Assignment: Only lines holding the string "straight" are wanted; copy each one from the material.

Data provided:
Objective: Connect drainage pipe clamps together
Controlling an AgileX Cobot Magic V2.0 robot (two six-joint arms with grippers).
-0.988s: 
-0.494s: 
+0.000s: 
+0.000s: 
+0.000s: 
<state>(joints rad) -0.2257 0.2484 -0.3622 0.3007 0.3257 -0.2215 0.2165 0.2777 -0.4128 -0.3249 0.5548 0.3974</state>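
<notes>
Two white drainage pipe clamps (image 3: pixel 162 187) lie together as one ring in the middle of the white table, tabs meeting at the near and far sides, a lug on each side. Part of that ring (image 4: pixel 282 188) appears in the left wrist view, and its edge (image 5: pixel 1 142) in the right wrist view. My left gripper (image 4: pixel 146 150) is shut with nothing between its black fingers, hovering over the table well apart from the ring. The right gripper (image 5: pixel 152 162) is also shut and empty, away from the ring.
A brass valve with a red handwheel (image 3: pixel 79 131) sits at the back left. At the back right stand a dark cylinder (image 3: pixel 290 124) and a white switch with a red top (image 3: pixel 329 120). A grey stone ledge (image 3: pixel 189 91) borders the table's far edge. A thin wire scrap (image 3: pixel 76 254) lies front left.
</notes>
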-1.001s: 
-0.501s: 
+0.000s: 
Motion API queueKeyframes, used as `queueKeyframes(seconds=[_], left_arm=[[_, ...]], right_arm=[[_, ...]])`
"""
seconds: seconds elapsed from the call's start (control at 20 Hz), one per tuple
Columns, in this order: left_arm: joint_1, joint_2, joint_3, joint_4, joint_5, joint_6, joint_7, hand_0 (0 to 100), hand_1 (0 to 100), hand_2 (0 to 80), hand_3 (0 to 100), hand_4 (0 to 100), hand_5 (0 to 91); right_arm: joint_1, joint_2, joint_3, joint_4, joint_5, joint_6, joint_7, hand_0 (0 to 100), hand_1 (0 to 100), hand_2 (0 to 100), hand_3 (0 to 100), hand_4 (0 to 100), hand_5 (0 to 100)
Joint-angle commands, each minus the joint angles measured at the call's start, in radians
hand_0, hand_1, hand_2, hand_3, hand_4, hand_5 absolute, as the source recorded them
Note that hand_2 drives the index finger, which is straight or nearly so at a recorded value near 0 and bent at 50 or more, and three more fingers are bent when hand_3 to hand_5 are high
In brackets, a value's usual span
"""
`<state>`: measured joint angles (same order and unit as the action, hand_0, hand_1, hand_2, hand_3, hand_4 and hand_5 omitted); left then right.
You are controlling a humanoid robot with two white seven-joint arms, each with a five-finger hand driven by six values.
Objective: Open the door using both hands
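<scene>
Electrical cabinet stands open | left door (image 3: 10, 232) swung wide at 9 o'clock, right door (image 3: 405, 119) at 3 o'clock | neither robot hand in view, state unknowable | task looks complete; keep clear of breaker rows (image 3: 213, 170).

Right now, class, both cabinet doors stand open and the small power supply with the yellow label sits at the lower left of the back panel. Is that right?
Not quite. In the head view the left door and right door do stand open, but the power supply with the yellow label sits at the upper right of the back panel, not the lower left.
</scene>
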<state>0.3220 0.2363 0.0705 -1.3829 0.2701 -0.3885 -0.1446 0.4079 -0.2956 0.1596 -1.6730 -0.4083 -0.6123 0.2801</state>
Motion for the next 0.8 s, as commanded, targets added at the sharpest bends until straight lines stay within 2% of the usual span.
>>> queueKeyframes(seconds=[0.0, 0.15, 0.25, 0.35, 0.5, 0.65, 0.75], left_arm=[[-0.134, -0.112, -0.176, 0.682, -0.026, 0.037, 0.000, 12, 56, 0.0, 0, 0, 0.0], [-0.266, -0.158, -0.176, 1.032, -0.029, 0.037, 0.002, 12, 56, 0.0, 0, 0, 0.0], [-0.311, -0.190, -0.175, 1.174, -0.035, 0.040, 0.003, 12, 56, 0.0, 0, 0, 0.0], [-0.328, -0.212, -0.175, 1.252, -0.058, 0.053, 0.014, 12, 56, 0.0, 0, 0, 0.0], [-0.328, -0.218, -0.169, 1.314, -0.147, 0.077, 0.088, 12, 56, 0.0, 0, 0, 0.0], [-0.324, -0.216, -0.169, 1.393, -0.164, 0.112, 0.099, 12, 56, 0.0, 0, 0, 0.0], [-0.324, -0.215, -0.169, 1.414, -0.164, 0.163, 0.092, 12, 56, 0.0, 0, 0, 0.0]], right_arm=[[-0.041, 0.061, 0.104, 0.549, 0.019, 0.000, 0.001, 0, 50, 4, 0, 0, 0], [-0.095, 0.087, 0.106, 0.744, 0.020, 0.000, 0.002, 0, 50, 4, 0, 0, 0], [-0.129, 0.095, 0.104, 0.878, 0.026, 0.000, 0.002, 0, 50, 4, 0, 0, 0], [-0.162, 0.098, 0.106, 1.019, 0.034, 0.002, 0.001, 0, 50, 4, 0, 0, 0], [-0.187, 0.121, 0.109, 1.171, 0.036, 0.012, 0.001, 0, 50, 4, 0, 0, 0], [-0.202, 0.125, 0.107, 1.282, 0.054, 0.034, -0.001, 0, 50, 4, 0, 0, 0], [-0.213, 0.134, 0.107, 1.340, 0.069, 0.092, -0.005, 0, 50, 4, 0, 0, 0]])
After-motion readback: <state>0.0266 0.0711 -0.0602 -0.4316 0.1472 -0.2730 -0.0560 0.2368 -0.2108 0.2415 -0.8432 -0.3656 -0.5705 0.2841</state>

Answer to this task:
Note that hand_2 drives the index finger, which is straight or nearly so at a recorded value near 0 and bent at 50 or more, and three more fingers are bent when hand_3 to hand_5 are high
Motion for the next 0.8 s, as commanded, targets added at the sharpest bends until straight lines stay within 2% of the usual span.

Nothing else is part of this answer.